> [How to complete this task]:
Go through the material and copy every line in which "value" appears.
*** Records to use ***
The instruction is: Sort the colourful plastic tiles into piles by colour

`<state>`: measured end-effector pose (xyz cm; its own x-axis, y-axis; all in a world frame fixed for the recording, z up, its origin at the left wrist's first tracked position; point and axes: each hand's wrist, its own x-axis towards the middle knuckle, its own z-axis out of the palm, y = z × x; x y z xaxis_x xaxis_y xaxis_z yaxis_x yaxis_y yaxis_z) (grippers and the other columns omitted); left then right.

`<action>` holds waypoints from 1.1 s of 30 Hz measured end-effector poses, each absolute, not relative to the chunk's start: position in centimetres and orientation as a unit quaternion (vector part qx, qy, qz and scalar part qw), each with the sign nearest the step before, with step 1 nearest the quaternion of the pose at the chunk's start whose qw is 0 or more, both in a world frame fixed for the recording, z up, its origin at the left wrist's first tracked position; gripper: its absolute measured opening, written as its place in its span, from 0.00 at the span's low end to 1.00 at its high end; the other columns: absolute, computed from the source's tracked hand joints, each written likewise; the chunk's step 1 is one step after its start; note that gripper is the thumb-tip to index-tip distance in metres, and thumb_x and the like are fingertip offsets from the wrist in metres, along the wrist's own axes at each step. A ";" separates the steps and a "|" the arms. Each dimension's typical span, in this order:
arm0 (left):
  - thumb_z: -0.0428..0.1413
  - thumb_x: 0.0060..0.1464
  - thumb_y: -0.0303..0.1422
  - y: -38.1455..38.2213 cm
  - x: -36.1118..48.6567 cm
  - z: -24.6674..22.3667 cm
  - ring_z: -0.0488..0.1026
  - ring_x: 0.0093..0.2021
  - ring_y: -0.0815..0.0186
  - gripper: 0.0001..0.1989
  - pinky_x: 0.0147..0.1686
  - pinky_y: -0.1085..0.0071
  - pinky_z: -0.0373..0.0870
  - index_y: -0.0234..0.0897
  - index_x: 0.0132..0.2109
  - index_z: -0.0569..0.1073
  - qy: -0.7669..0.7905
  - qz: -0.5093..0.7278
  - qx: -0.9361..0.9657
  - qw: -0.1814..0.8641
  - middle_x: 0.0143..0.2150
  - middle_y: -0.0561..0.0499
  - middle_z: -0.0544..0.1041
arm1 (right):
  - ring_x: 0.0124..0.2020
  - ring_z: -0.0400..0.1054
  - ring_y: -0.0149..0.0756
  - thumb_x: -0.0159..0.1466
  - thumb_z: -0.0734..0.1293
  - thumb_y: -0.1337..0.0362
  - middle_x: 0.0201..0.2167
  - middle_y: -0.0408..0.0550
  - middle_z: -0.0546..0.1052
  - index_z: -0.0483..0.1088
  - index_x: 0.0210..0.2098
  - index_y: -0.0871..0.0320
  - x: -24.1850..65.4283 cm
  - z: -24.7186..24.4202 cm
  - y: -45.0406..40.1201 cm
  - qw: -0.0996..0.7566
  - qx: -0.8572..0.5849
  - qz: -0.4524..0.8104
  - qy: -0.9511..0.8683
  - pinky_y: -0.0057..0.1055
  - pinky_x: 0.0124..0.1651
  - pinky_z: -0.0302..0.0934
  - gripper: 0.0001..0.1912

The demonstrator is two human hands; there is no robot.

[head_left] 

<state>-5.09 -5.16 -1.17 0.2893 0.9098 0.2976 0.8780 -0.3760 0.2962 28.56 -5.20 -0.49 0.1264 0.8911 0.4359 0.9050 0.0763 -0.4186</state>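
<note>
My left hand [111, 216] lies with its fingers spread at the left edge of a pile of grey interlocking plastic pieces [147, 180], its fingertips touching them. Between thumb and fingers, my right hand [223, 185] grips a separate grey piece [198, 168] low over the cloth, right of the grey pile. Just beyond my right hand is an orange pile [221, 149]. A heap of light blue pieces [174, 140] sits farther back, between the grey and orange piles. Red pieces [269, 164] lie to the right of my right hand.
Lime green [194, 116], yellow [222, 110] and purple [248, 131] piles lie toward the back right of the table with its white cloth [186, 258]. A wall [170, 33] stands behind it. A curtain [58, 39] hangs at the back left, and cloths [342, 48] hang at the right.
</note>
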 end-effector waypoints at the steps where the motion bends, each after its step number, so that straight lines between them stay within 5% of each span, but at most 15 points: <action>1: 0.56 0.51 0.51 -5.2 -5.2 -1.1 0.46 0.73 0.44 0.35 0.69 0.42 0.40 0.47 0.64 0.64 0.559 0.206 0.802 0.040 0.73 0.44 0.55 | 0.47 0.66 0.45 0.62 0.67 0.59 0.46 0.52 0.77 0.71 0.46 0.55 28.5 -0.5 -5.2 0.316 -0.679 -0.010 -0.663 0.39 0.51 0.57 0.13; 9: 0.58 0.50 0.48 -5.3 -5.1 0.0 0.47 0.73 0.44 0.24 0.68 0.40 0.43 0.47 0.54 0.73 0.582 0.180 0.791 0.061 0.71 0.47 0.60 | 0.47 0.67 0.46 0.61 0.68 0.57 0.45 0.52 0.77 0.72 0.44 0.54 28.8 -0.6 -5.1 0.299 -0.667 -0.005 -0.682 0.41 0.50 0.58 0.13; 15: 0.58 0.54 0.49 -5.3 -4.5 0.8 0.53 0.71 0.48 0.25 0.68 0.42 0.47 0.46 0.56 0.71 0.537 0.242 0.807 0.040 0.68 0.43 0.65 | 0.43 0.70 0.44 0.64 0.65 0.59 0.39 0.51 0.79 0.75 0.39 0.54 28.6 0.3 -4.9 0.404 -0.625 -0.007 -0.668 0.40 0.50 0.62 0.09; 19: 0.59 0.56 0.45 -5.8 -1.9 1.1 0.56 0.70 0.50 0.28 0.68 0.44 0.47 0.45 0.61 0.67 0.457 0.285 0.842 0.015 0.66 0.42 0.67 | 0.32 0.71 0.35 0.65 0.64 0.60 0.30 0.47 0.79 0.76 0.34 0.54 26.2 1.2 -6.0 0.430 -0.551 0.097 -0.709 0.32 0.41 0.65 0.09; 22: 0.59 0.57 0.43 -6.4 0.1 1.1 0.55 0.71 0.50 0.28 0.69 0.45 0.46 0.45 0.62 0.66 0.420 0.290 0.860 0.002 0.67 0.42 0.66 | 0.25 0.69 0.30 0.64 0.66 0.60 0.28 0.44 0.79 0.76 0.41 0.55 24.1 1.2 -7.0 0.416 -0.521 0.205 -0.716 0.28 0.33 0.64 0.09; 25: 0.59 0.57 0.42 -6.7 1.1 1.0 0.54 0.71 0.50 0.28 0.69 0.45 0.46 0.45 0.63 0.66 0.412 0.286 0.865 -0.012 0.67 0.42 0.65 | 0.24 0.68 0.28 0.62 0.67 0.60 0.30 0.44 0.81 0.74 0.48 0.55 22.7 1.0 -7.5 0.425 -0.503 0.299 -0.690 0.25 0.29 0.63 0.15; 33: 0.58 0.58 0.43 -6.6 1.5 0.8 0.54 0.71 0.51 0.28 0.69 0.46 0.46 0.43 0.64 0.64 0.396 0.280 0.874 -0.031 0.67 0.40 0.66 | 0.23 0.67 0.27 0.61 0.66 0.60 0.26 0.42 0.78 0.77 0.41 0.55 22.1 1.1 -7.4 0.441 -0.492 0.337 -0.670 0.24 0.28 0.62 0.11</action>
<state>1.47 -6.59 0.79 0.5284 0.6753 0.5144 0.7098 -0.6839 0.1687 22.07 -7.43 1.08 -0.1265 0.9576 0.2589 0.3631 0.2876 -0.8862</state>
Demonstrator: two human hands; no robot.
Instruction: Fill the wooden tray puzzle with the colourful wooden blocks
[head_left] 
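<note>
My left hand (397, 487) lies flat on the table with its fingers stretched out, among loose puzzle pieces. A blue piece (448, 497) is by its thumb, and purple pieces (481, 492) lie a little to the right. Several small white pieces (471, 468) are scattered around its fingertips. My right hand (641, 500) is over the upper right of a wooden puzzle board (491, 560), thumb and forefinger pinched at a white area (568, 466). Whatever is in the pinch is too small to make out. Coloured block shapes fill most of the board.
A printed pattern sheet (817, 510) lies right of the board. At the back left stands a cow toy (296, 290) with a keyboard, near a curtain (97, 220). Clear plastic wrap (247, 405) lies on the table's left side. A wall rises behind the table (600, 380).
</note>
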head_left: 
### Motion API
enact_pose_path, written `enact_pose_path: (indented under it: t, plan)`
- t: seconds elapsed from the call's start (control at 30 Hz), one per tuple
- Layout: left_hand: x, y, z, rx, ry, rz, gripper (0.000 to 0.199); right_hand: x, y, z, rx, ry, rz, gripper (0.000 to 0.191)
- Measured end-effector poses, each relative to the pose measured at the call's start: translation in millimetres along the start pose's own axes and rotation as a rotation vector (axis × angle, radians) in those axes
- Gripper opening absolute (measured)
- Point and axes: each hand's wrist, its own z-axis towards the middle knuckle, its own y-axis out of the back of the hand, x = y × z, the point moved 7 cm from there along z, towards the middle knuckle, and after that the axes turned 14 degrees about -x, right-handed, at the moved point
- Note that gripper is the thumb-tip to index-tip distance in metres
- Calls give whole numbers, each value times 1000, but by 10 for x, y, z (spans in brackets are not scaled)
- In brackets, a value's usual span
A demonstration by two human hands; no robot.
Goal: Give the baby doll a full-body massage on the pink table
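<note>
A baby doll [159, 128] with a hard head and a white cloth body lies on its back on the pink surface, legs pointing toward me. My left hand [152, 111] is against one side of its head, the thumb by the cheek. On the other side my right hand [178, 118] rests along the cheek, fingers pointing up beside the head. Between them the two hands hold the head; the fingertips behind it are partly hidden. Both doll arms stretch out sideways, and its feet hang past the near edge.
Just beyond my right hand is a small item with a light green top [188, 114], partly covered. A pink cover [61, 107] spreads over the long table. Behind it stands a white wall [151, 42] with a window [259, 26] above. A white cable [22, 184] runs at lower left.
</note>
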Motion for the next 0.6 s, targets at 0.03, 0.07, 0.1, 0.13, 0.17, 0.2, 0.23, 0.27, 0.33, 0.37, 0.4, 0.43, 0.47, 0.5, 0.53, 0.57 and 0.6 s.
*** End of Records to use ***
> [Finished task]:
- Calls give whole numbers, each value times 1000, but by 10 for x, y, z (spans in brackets are not scaled)
- In brackets, a value's usual span

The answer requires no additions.